◆ Task directions
Without omitting anything, copy the data exactly.

◆ Data segment

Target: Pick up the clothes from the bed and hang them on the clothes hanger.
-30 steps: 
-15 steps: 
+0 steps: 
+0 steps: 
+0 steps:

◆ Result
Target: Pick up the clothes from the bed and hang them on the clothes hanger.
-30 steps: 
-15 steps: 
+0 steps: 
+0 steps: 
+0 steps:

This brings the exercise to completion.